**TASK TO COMPLETE**. Using the listing that follows, filter out every line lacking the string "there" and return the rest.

********************

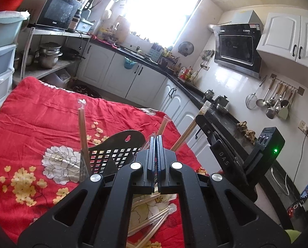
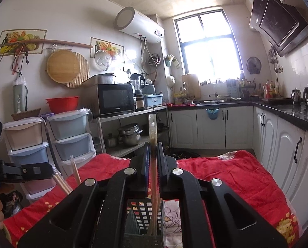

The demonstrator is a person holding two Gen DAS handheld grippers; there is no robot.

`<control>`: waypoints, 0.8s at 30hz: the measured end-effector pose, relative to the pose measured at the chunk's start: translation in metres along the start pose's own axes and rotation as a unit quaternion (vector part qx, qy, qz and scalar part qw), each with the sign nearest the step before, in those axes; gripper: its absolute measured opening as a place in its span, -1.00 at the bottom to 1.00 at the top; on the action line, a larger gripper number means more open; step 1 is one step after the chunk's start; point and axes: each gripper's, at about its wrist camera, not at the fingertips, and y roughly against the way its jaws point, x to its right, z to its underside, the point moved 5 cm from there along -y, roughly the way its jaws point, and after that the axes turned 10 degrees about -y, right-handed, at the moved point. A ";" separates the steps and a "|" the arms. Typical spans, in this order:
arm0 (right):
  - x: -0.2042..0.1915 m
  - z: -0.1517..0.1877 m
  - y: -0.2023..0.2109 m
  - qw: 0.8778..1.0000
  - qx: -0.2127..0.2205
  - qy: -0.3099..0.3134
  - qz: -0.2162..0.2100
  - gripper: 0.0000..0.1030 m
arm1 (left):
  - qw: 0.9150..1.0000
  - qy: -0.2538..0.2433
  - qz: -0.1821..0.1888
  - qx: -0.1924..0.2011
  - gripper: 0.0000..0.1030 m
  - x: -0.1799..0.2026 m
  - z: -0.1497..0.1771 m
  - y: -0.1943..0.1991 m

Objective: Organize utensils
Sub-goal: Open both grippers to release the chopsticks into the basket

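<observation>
A black slotted utensil holder (image 1: pixel 114 155) stands on the red flowered cloth (image 1: pixel 40 111), with wrapped chopstick pairs (image 1: pixel 82 132) upright in it. My left gripper (image 1: pixel 156 138) is shut and empty, just right of the holder's back plate. More wrapped chopsticks (image 1: pixel 154 221) lie on the cloth below it. My right gripper (image 2: pixel 153 144) is shut on a wrapped chopstick pair (image 2: pixel 152 128), held upright with its lower end inside the holder (image 2: pixel 141 217). The right gripper also shows in the left wrist view (image 1: pixel 205 111).
White cabinets (image 1: pixel 133 80) and a black countertop (image 1: pixel 226 115) run along the right. A metal rack with pots (image 2: pixel 129 134) and a microwave (image 2: pixel 114 99) stands behind the table. Plastic drawers (image 2: pixel 71 136) stand at the left.
</observation>
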 end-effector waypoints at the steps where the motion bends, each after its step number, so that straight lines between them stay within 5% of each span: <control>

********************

**TASK RESPONSE**.
The demonstrator is a person holding two Gen DAS handheld grippers; there is no robot.
`<control>`: waypoints, 0.8s at 30hz: the measured end-effector pose, relative to the pose measured at the chunk's start: translation in metres along the start pose's own axes and rotation as a unit quaternion (vector part qx, qy, qz and scalar part qw), each with the sign nearest the step before, in those axes; gripper: its absolute measured opening as a place in its span, -1.00 at the bottom to 1.00 at the top; on the action line, a larger gripper number means more open; step 1 is one step after the chunk's start; point and axes: each gripper's, at about its wrist camera, not at the fingertips, and y roughly against the way its jaws point, x to its right, z to its underside, the point moved 5 cm from there along -y, roughly the way its jaws point, and after that the axes turned 10 degrees about -y, right-handed, at the moved point. A ";" separates the steps and a "|" the arms. Typical spans, in this order:

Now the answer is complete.